If you fail to engage the customer, and develop trust, in the first five minutes of the sales conversation, the call will be a bust.

You must accomplish three milestones in the first five minutes

  1. Get the customer engaged in the conversation
  • You don’t engage the customer by talking
  • You engage the customer by getting them to talk about what is important to them
  • When the customer is engaged they are open to sharing information with you and considering what they might need to change
  • When you are talking, customers are bored because you are talking about you and customers want to talk about themselves.

Seek first to understand then to be understood.”
Saint Francis of Assisi

  1. Establish the conversation around business needs not product needs
  • You control where the conversation goes by the questions you ask
  • If the conversation is about product needs the sale will be about who has the minimum acceptable product at the lowest price
  • If the conversation is about the customer’s business – challenges they face and where they want to take their business – you have the opportunity to demonstrate how your solution will help the customer be successful
  • “Seek first to understand then to be understood.” St. Francis of Assisi

 

  1. Begin to build trust
  • Stephen Covey says that trust is the outcome of demonstrating character and competency. How do you do that in five minutes?
  • You don’t – but you can increase or decrease trust in the first 5 minutes
  • Focusing the conversation on the customer’s needs rather than your product demonstrates you care about what is important to them (Character)
  • Asking intelligent questions about their business – not about their need for your product – demonstrates that you know their business and marketplace (Competence)

 

How do you do it?

Start the call with a PIB

  • Purpose-Invitation-Benefit
  • State the business Purpose for the meeting
  • Invite the customer to share their thoughts with you before you present your information
  • Explain the Benefit of them speaking first

 

Example

Purpose – “I have the information you asked me to bring.”

Invitation – “Before I go over it with you, can you share with me what prompted you to look for a way to automate this process?”

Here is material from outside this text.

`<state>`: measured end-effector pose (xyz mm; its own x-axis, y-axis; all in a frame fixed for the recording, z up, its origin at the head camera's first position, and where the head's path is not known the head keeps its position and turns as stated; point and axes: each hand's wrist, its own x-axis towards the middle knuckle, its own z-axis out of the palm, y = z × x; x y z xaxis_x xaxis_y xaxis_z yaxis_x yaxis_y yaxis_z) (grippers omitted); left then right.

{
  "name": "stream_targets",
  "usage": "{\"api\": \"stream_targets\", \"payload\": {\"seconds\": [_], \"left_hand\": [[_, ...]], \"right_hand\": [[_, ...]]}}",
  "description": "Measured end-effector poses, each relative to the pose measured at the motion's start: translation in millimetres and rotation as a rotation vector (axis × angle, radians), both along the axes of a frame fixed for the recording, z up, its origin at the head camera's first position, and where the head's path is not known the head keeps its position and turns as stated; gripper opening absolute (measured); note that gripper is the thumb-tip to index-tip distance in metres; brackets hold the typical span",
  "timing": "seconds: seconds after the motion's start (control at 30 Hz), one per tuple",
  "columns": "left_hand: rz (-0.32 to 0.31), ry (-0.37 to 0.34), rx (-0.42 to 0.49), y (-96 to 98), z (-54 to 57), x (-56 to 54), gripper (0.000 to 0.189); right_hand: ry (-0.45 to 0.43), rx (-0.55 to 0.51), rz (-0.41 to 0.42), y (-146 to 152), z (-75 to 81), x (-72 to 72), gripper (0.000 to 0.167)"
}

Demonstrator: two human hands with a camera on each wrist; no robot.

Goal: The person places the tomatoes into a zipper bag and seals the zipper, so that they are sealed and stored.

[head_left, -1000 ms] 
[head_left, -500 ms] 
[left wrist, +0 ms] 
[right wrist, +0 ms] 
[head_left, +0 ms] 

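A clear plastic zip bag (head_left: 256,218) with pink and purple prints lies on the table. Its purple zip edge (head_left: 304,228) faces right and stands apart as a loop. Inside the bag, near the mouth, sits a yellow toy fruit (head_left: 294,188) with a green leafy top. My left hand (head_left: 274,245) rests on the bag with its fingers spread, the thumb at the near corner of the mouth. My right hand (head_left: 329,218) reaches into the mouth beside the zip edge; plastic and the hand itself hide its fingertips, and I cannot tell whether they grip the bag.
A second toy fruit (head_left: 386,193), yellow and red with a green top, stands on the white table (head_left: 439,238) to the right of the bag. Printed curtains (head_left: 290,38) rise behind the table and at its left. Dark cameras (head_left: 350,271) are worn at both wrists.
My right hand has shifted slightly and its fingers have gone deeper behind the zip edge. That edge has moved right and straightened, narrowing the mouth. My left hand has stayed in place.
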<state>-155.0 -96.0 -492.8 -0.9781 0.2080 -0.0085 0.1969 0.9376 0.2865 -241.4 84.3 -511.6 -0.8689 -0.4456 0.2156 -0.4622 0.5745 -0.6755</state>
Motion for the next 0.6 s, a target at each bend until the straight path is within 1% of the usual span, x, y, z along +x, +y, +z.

Benefit of them talking first – “That way I can focus on the information that will be most helpful to you.”

 

  • Make your invitation question broadly open to start a great conversation
  • Remember to provide the benefit of the customer talking first. They expect you to do the talking and have to see value to themselves before they will open up and share with you.

 

This is not a sales technique.  It is what anyone must do before they can help someone else.  If this isn’t your goal, this approach isn’t for you.